## [What the task asks]
Return, from the data below, each line that contains the word "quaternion".

(Provided records begins)

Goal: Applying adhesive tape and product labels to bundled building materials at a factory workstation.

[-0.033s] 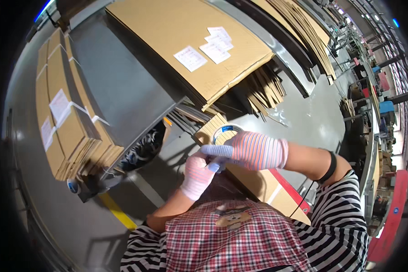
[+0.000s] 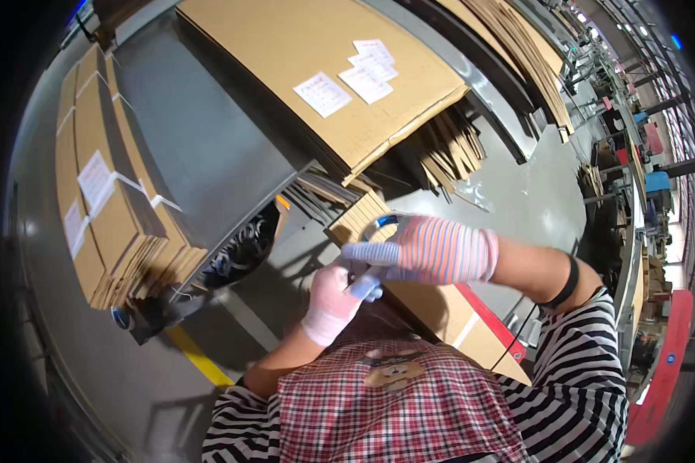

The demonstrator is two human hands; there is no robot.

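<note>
Together, 2 gloved hands [image 2: 448, 251], grip unclear, partly hiding blue roll [image 2: 387, 220], cardboard stacks [image 2: 262, 54] beyond.

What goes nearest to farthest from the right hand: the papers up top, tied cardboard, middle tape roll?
From the right hand, in the head view:
1. Tape roll, just past it, partly hidden.
2. Papers, ahead on big cardboard.
3. Tied cardboard, far left.

Striped right glove [image 2: 452, 251] — pink, blue; red plaid apron [image 2: 409, 424]
</note>
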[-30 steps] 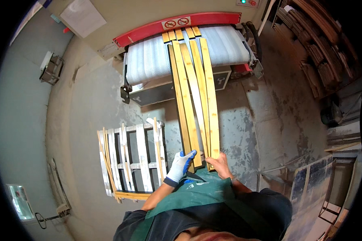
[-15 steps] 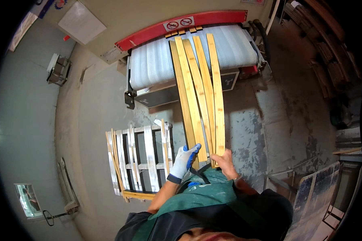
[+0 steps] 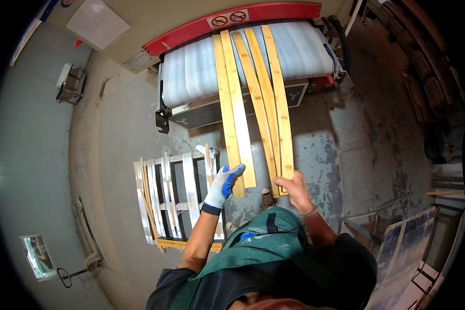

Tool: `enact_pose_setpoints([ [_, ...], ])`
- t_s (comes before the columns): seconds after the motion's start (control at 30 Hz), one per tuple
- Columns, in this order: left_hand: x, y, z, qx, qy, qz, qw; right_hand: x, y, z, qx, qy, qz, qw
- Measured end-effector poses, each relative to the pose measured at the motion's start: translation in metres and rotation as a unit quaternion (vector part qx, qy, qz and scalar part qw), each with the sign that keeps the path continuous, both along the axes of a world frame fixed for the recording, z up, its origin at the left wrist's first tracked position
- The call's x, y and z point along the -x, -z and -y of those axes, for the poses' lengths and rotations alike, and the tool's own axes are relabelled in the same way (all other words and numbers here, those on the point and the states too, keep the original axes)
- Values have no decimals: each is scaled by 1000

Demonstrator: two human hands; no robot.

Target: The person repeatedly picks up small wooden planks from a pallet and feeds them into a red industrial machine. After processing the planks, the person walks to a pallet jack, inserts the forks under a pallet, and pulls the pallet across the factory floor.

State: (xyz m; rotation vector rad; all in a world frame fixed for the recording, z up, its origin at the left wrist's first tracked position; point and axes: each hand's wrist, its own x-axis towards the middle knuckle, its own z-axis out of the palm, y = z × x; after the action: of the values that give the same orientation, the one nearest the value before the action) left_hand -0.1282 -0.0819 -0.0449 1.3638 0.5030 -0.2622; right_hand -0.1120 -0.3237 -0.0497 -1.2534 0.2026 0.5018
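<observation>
Several long yellow wooden strips (image 3: 266, 111) reach from my hands to a machine's pale, ribbed conveyor belt (image 3: 191, 77), their far ends lying on it near the red crossbar. My left hand (image 3: 223, 185), in a white and blue glove, grips the near part of the left pair of wooden strips (image 3: 234, 150), thumb on top. My bare right hand (image 3: 294, 190) is closed round the near ends of the right group, its thumb on top and its other fingers mostly hidden. A gap separates the two groups between my hands.
A red crossbar (image 3: 289, 11) with warning signs spans the machine's opening. On the floor at left lies a slatted pallet (image 3: 189, 178) with loose strips on it. A worn board (image 3: 405, 253) leans at right; stacked dark boards (image 3: 423, 57) stand at far right.
Both hands have moved forward, away from my body, with the strips sliding farther over the belt toward the red crossbar. The left pair has spread away from the right group.
</observation>
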Motion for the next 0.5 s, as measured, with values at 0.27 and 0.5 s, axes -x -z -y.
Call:
enact_pose_setpoints([
  [0.27,11,25,-9,299,-51,-38,952,-32,-4,-1,-149,-5,-71,986],
  [0.5,-29,27,-16,414,-32,-22,909,-80,27,14,-101,-84,-69,989],
])
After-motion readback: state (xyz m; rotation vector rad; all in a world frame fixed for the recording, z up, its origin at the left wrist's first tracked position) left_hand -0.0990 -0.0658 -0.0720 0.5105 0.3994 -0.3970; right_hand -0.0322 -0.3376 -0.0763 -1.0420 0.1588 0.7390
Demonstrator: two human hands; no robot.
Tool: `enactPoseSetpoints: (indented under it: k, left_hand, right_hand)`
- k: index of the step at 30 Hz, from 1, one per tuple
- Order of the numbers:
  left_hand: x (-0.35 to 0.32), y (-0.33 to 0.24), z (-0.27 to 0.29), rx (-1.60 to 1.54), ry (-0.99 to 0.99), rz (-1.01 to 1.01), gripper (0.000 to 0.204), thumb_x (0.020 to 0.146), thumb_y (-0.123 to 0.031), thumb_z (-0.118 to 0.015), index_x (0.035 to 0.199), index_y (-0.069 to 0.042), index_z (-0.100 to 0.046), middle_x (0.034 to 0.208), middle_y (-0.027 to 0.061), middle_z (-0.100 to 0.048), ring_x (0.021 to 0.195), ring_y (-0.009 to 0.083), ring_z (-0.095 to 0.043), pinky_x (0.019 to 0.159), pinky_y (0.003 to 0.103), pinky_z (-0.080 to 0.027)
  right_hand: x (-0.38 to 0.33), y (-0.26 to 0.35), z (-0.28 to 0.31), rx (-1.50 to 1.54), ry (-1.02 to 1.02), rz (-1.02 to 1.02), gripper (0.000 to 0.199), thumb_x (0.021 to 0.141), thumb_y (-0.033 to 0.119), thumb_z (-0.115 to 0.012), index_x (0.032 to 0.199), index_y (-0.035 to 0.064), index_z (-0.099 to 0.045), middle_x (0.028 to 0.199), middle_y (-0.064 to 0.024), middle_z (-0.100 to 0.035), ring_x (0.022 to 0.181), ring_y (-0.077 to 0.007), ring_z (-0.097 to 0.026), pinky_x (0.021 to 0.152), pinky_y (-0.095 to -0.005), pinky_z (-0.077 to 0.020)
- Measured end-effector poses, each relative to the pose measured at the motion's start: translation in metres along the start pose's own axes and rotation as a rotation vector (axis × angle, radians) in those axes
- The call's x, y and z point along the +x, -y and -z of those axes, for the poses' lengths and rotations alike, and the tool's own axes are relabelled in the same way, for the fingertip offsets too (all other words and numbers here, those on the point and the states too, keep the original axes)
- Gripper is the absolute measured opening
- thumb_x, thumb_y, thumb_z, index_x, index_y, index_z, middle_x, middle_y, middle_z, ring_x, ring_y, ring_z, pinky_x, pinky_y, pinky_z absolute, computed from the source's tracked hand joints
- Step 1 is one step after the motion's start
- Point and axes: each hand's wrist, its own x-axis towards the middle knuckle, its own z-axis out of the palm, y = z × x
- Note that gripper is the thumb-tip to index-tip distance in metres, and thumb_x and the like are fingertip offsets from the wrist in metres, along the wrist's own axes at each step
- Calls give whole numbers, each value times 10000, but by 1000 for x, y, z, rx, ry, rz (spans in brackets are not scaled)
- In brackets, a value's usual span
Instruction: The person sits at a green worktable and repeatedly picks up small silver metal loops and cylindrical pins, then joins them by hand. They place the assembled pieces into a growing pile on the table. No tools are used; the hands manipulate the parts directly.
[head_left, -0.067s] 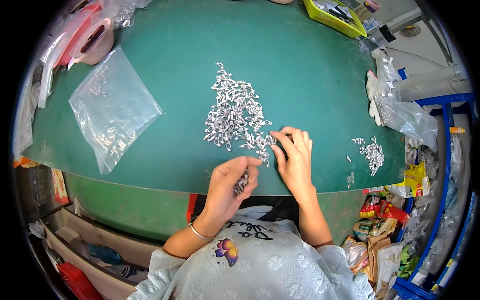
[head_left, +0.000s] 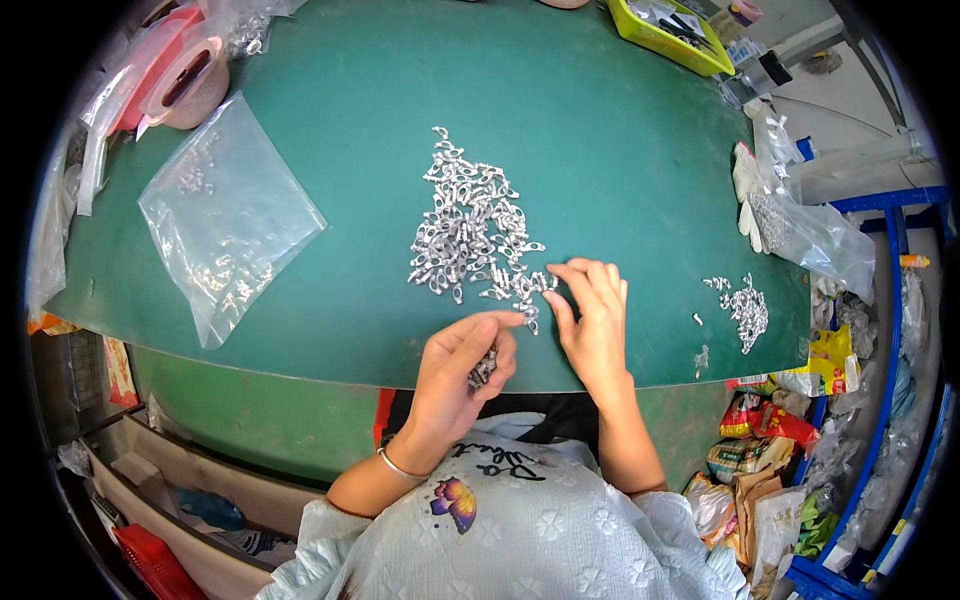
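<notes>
A loose pile of small silver metal ring-ended parts [head_left: 465,230] lies on the green tabletop in front of me. Below its lower right edge, my left hand [head_left: 468,365] is curled closed around a clump of the same metal parts [head_left: 483,368]. The left index finger reaches to a few pieces at the pile's lower tip. My right hand [head_left: 592,315] is at the pile's right edge, thumb and index finger apart. Several metal parts [head_left: 540,282] lie at those fingertips; whether any is touched is hard to see.
A clear plastic bag [head_left: 230,230] with a few small pieces lies flat at left, near a pink basket [head_left: 190,85]. A smaller heap of silver parts [head_left: 748,315] is at right, by a glove [head_left: 746,190] and a filled bag [head_left: 805,235]. A yellow-green tray [head_left: 670,35] stands far right.
My right hand has shifted very slightly to the right at the pile's edge. The left hand stays in place, closed around its clump.
</notes>
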Motion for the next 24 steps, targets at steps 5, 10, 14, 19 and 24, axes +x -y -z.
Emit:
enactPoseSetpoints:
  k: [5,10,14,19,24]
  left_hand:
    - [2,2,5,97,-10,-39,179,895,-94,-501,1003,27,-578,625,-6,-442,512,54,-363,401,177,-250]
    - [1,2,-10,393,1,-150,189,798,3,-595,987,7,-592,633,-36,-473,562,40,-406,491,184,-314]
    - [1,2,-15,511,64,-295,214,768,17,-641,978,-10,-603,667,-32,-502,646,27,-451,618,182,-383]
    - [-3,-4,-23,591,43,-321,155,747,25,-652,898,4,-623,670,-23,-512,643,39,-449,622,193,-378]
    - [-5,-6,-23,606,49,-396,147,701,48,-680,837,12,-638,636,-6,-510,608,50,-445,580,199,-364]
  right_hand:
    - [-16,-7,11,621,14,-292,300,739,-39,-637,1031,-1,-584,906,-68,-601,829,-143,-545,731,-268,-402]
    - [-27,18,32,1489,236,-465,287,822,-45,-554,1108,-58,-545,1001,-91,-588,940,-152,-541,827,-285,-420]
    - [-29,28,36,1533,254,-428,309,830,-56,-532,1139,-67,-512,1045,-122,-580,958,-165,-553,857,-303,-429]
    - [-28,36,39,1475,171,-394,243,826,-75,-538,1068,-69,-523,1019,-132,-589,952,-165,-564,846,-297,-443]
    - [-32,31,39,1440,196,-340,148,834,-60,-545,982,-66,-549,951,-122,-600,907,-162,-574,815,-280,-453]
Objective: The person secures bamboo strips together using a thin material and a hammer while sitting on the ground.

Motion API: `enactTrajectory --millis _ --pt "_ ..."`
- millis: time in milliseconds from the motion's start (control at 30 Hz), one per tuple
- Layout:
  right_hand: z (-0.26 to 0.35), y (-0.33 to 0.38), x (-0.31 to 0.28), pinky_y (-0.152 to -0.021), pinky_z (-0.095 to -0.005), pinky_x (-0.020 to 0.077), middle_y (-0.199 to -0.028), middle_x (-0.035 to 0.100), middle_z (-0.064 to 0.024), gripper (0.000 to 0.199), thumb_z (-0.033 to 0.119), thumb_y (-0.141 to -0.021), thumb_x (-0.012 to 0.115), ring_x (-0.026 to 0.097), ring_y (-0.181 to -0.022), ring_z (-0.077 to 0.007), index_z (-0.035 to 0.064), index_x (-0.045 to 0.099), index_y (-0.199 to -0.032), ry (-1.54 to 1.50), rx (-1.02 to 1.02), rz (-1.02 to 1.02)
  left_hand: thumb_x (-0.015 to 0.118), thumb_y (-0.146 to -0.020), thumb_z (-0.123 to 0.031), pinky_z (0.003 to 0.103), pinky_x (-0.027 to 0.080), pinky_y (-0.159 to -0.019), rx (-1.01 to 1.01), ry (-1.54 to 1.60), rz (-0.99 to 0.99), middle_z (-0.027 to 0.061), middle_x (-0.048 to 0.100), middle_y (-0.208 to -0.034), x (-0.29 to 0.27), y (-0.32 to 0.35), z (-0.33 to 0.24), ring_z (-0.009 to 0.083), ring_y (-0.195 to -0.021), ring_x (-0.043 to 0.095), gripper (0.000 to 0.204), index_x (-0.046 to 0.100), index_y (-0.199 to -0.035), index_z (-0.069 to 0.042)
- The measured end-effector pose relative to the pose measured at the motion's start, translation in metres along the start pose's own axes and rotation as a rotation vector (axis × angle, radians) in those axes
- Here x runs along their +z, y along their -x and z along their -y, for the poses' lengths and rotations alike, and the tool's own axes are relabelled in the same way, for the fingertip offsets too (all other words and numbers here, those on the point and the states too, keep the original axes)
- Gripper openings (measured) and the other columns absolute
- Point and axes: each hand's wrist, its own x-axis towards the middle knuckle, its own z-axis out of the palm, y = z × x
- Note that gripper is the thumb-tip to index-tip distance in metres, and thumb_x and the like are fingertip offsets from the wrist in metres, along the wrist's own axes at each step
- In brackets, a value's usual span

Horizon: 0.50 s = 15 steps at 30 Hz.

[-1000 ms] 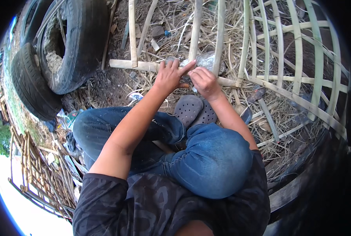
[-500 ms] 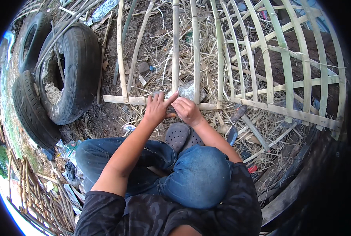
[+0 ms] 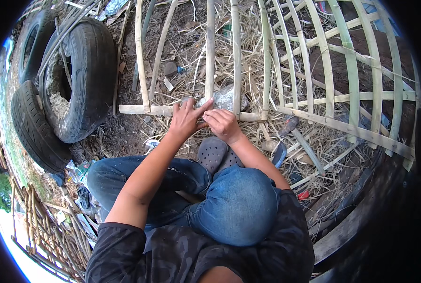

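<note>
A pale bamboo crosspiece point(image 3: 139, 110) runs left to right in front of me, with upright bamboo strips meeting it. My left hand point(image 3: 187, 119) is closed over it, beside the foot of one upright strip point(image 3: 210, 52), its thumb reaching toward my right hand. Close against that thumb, my right hand point(image 3: 221, 125) pinches its fingertips together at the same joint. Whatever lies between those fingertips is too small to make out. Just beyond the hands a grey stone point(image 3: 225, 98) shows under the crosspiece.
A woven bamboo lattice point(image 3: 351, 94) spreads to the right. Old tyres point(image 3: 95, 70) stand at the left, with cut bamboo sticks point(image 3: 45, 226) piled at the lower left. A tool with a dark head point(image 3: 289, 125) lies right of my feet, among shavings point(image 3: 262, 61) and a blue object point(image 3: 279, 154).
The view has shifted slightly, so the lattice appears a little farther right and the tyres farther left. Both hands stay at the same joint, with the right fingertips still pinched.
</note>
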Motion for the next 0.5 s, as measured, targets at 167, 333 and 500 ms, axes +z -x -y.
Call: enactTrajectory --millis 167,333,500 --pt "-0.001 0.004 0.0 -0.07 -0.0352 0.057 -0.092 0.069 -0.0074 0.015 0.003 -0.072 0.068 0.071 -0.081 -0.0245 0.0056 0.068 -0.087 -0.02 0.04 -0.031 0.071 -0.08 -0.051 0.042 0.036 -0.08 0.039 0.022 -0.096 0.0085 0.05 -0.109 0.009 -0.001 0.005 0.0227 -0.095 0.054 0.079 0.035 -0.15 -0.044" --pt "0.001 0.005 -0.001 -0.069 -0.0342 0.057 -0.092 0.069 -0.0073 0.015 0.002 -0.073 0.069 0.071 -0.08 -0.0242 0.0058 0.067 -0.087 -0.021 0.061 -0.044 0.072 -0.08 -0.049 0.044 0.037 -0.089 0.071 0.17 -0.235 0.0094 0.051 -0.113 0.026 -0.002 0.017 0.0237 -0.103 0.054 0.087 0.033 -0.154 -0.023" --pt "0.003 0.004 -0.001 -0.069 -0.0337 0.0567 -0.092 0.068 -0.0059 0.013 0.003 -0.074 0.07 0.07 -0.079 -0.0227 0.0059 0.066 -0.087 -0.01 0.052 -0.063 0.072 -0.08 -0.05 0.044 0.037 -0.09 0.108 0.111 -0.237 0.0102 0.051 -0.113 0.029 0.002 0.023 0.0239 -0.105 0.053 0.09 0.031 -0.154 -0.021"
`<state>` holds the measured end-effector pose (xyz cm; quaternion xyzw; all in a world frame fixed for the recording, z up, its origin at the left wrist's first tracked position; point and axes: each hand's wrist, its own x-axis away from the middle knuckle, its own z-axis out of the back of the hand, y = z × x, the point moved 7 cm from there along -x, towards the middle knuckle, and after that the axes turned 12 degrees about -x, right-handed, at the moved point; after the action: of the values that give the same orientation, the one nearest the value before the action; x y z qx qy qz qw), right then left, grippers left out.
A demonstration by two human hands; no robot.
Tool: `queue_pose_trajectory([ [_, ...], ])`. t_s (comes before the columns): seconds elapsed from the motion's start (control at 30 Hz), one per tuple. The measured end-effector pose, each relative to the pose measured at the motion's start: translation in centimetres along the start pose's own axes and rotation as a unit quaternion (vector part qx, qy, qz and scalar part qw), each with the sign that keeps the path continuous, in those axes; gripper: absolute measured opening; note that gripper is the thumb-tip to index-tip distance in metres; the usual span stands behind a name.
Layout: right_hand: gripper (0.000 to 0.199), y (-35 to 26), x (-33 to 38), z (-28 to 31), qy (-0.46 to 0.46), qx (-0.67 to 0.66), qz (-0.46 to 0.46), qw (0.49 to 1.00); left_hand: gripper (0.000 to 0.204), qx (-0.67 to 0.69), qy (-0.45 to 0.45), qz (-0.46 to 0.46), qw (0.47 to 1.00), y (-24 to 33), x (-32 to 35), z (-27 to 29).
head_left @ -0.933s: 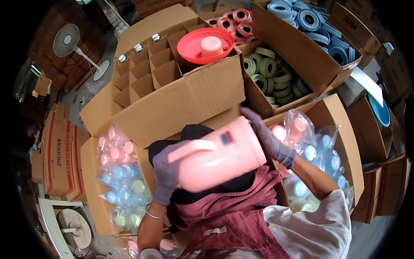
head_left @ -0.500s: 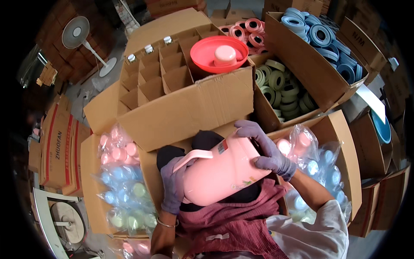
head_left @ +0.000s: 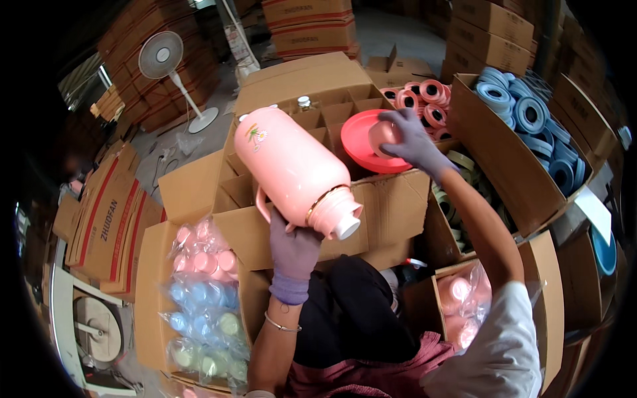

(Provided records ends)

## [Solution to the problem]
- Measured end-effector poses, each relative to the pose measured at the motion's start: translation in metres and rotation as a unit quaternion (vector part qx, qy, qz and scalar part qw), each with the sign that keeps the path continuous, both along the axes of a world frame fixed for the recording, z up, its origin at the left wrist's first tracked position
`<state>` holds the measured end-effector pose (xyz cm; quaternion xyzw; all in a world frame fixed for the recording, z up, its origin at the left wrist's first tracked position; point and axes: each hand's wrist, its own x-axis away from the middle knuckle, its own z-axis out of the back of the hand, y = z × x, the point moved 7 cm from there along -x, towards the middle knuckle, and after that the axes turned 12 degrees about -x, right-handed, at the moved point; after the action: of the values that give the same orientation, the one nearest the value before the action; x y z qx qy qz qw), right then left, grippers left out.
Tool: `queue_pose_trajectory([ [_, ...], ])`. t_s (comes before the columns): seconds elapsed from the motion's start (control at 30 Hz), one per tuple. The measured end-effector pose, each relative to the pose measured at the motion's start: translation in centimetres along the start pose's own axes and rotation as a unit quaternion (vector part qx, qy, qz and scalar part qw), each with the sign that keeps the path continuous, in those axes; gripper: absolute measured opening; note that gripper is the thumb-tip to index-tip distance in metres; the usual span stands behind a name.

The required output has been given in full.